#### EXERCISE DESCRIPTION:
With the images removed, repeat the data below exactly.

#### DATA PROVIDED:
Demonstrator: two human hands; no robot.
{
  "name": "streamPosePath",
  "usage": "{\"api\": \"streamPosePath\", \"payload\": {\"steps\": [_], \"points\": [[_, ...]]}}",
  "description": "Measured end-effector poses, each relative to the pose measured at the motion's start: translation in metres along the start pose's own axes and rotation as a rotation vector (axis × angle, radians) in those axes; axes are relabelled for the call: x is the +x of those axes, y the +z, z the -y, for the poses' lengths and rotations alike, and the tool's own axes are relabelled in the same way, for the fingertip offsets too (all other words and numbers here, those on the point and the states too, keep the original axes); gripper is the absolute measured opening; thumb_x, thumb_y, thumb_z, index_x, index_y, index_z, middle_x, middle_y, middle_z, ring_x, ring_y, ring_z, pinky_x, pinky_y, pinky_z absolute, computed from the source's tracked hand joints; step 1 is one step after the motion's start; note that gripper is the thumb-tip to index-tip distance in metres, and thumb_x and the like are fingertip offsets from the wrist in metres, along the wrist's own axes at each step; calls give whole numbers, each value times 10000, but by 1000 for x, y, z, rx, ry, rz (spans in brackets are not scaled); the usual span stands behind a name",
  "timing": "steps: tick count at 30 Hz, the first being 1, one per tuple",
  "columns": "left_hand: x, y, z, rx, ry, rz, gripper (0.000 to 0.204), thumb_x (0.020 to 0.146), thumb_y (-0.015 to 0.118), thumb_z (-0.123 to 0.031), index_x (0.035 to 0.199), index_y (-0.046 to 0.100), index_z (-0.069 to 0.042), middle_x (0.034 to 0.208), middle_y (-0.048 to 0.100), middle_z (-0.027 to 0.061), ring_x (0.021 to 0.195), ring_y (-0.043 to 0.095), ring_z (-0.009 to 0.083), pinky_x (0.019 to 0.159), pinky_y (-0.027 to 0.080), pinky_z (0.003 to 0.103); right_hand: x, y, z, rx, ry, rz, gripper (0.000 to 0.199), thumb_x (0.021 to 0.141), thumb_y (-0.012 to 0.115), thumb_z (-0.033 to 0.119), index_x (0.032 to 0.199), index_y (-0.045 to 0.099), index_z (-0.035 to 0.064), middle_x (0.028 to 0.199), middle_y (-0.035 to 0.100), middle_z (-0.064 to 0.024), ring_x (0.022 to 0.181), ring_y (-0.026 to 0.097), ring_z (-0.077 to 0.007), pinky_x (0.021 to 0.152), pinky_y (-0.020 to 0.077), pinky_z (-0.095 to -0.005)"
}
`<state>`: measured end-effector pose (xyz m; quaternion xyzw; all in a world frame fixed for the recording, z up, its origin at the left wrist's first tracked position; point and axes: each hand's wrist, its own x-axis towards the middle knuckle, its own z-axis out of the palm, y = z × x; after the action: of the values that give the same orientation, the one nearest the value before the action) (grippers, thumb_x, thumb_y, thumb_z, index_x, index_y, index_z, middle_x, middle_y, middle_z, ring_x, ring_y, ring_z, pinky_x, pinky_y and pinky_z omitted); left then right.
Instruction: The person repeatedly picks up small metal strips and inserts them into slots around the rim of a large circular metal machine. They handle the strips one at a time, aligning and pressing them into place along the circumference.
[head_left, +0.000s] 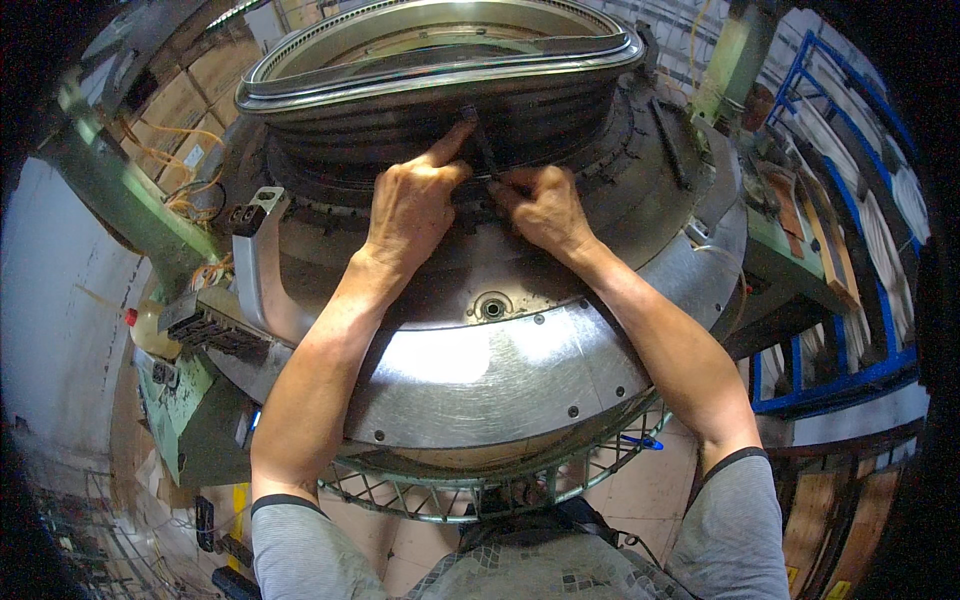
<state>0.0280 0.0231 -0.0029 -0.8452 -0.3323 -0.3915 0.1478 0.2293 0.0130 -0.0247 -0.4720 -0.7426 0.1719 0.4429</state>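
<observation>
Both hands work at the dark ribbed wall [350, 135] of a large round machine that looks like a circular knitting machine. A narrow dark strip [484, 145] stands slightly tilted against this wall; its exact kind is too dark to tell. My left hand [415, 205] has its index finger stretched out, the tip touching the strip's upper end, while the other fingers curl loosely. Close beside it, my right hand [545, 205] is closed, thumb and index finger pinching the strip's lower end. What lies behind the fingertips is hidden.
A polished metal ring plate [480, 385] curves below my forearms. Above the wall sits a shiny rim [440, 92]. A grey bracket [258, 262] rises at left, near a green machine leg [140, 190]. Blue racking [850, 180] holding pale material stands at right.
</observation>
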Motion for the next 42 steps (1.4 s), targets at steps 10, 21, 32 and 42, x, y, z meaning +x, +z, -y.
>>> {"api": "streamPosePath", "payload": {"steps": [10, 21, 32, 42], "points": [[-1, 1, 1, -8, -13, 3, 239, 651, 599, 84, 812, 722, -43, 1392, 593, 116, 875, 735, 330, 746, 619, 390, -2, 3, -3, 31, -36, -27, 205, 910, 666, 184, 863, 740, -1, 608, 653, -114, 555, 574, -119, 536, 467, -325], [1, -2, -1, -32, -22, 26, 242, 672, 594, 76, 830, 733, -43, 1391, 590, 130, 878, 730, 338, 755, 614, 397, -2, 4, -8, 36, 6, 5, 210, 904, 684, 187, 845, 735, -7, 649, 679, -119, 567, 605, -140, 536, 473, -334], [12, -24, -5, 185, -67, 286, 165, 726, 643, 44, 818, 745, -47, 837, 714, 191, 784, 728, 332, 672, 604, 425, -9, 23, 6, -202, 32, 30, 211, 661, 540, 59, 762, 676, -67, 700, 607, -316, 613, 698, -332, 592, 512, -431], [13, -28, -1, 249, 1, 165, 95, 720, 650, 19, 740, 721, -42, 797, 708, 170, 754, 727, 342, 635, 604, 423, 10, 44, 0, -250, -121, -237, 194, 780, 653, 156, 717, 682, -26, 704, 637, -276, 639, 667, -408, 564, 496, -456]]}}
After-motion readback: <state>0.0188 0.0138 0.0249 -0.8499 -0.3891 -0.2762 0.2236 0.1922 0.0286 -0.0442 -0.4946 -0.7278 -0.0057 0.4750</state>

#### ANSWER TO THE PROBLEM:
Demonstrator: two human hands; no robot.
{
  "name": "streamPosePath",
  "usage": "{\"api\": \"streamPosePath\", \"payload\": {\"steps\": [_], \"points\": [[_, ...]]}}",
  "description": "Measured end-effector poses, each relative to the pose measured at the motion's start: translation in metres along the start pose's own axes and rotation as a rotation vector (axis × angle, radians) in those axes; axes are relabelled for the call: x is the +x of those axes, y the +z, z the -y, for the poses' lengths and rotations alike, and the tool's own axes are relabelled in the same way, for the fingertip offsets too (all other words and numbers here, those on the point and the states too, keep the original axes); gripper is the absolute measured opening; thumb_x, thumb_y, thumb_z, index_x, index_y, index_z, middle_x, middle_y, middle_z, ring_x, ring_y, ring_z, pinky_x, pinky_y, pinky_z absolute, computed from the source's tracked hand joints; step 1 is one step after the motion's start; note that gripper is the thumb-tip to index-tip distance in metres, and thumb_x and the like are fingertip offsets from the wrist in metres, along the wrist's own axes at each step; calls give whole numbers, each value times 10000, but by 1000 for x, y, z, rx, ry, rz (spans in brackets are not scaled); the usual span stands behind a name",
  "timing": "steps: tick count at 30 Hz, the first being 1, one per tuple",
  "columns": "left_hand: x, y, z, rx, ry, rz, gripper (0.000 to 0.204), thumb_x (0.020 to 0.146), thumb_y (-0.015 to 0.118), thumb_z (-0.123 to 0.031), index_x (0.035 to 0.199), index_y (-0.046 to 0.100), index_z (-0.069 to 0.042), middle_x (0.034 to 0.208), middle_y (-0.048 to 0.100), middle_z (-0.027 to 0.061), ring_x (0.021 to 0.195), ring_y (-0.043 to 0.095), ring_z (-0.009 to 0.083), pinky_x (0.019 to 0.159), pinky_y (-0.027 to 0.080), pinky_z (0.003 to 0.103); right_hand: x, y, z, rx, ry, rz, gripper (0.000 to 0.199), thumb_x (0.021 to 0.141), thumb_y (-0.012 to 0.115), thumb_z (-0.033 to 0.119), index_x (0.032 to 0.199), index_y (-0.045 to 0.099), index_z (-0.035 to 0.064), middle_x (0.028 to 0.199), middle_y (-0.035 to 0.100), middle_z (-0.064 to 0.024), ring_x (0.022 to 0.181), ring_y (-0.026 to 0.097), ring_z (-0.077 to 0.007), pinky_x (0.021 to 0.152), pinky_y (-0.020 to 0.077), pinky_z (-0.095 to -0.005)"
}
`<state>`: measured end-effector pose (xyz m; quaternion xyzw; all in a world frame fixed for the recording, z up, its origin at the left wrist's first tracked position; point and axes: each hand's wrist, its own x-axis towards the middle knuckle, its own z-axis out of the palm, y = z × x; after the action: of the values that give the same orientation, the one nearest the value before the action) (grippers, thumb_x, thumb_y, thumb_z, index_x, index_y, index_z, middle_x, middle_y, middle_z, ring_x, ring_y, ring_z, pinky_x, pinky_y and pinky_z omitted); left then right.
Instruction: The person repeatedly picks up small metal strips and inserts them into slots around the rim of a large circular metal machine. They handle the strips one at a time, aligning and pressing them into place along the circumference.
[head_left, +0.000s] 
<state>0.0280 0.0231 -0.0029 -0.8452 -0.3323 -0.3915 0.1478 0.2293 0.0130 -0.0247 -0.4720 -0.7426 0.1719 0.4429</state>
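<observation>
Both hands work at the dark ribbed wall [350, 135] of a large round machine that looks like a circular knitting machine. A narrow dark strip [484, 145] stands slightly tilted against this wall; its exact kind is too dark to tell. My left hand [415, 205] has its index finger stretched out, the tip touching the strip's upper end, while the other fingers curl loosely. Close beside it, my right hand [545, 205] is closed, thumb and index finger pinching the strip's lower end. What lies behind the fingertips is hidden.
A polished metal ring plate [480, 385] curves below my forearms. Above the wall sits a shiny rim [440, 92]. A grey bracket [258, 262] rises at left, near a green machine leg [140, 190]. Blue racking [850, 180] holding pale material stands at right.
</observation>
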Motion for the next 42 steps (1.4 s), targets at steps 10, 21, 32 and 42, x, y, z meaning +x, +z, -y.
>>> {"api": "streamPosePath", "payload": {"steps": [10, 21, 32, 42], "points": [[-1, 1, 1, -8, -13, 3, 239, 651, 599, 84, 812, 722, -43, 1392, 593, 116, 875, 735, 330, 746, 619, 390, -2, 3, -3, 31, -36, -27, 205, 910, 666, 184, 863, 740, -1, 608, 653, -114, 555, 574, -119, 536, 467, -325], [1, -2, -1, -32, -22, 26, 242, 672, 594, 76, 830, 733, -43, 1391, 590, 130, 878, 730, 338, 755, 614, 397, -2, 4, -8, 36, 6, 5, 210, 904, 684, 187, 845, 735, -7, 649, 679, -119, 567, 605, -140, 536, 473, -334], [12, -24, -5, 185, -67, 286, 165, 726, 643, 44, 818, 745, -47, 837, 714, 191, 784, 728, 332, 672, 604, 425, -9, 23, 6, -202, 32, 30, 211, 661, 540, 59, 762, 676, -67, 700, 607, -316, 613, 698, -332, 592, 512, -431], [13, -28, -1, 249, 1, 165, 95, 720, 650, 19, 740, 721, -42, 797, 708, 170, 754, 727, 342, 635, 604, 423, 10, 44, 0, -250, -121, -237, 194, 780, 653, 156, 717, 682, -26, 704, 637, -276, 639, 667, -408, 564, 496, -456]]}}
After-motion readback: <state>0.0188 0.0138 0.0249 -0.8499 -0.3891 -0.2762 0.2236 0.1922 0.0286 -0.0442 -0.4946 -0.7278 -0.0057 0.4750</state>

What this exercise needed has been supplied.